### INSTRUCTIONS TO FOLLOW
One number is all that is asked for: the number of lines below that hold the string "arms".

### GIVEN MATERIAL

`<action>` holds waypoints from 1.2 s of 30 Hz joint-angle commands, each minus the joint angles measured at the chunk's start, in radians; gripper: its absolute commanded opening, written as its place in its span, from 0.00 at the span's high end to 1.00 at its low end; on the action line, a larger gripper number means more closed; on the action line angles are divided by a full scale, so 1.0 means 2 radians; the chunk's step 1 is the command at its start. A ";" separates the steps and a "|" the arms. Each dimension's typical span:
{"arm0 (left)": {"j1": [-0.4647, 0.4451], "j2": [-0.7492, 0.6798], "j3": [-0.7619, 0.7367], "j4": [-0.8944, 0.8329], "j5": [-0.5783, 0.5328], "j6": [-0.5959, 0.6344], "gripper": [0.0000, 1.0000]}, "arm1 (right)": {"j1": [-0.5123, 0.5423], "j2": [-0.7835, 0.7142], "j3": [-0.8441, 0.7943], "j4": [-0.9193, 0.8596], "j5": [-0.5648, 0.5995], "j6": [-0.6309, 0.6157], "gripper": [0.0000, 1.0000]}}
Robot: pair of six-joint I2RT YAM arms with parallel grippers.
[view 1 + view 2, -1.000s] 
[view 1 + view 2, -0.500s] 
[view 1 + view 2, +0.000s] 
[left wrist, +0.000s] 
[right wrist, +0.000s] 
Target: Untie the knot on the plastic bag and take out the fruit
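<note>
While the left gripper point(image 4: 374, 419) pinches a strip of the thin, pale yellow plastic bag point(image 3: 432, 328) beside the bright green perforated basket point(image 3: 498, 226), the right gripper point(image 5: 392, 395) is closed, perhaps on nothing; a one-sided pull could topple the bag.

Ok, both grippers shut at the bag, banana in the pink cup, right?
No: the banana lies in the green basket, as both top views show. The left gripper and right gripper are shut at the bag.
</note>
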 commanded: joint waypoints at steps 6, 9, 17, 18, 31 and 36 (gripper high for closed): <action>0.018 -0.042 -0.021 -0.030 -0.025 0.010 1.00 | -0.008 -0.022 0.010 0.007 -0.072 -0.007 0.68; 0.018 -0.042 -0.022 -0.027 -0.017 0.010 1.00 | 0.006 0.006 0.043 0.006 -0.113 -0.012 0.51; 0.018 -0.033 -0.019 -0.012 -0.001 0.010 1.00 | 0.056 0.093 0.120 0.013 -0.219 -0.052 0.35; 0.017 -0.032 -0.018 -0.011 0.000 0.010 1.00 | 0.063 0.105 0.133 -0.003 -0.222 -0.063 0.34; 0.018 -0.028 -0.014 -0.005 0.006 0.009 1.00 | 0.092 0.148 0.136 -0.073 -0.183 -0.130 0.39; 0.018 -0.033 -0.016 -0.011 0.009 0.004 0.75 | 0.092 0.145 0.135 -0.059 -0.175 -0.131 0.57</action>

### SOLUTION FOR THIS TASK
2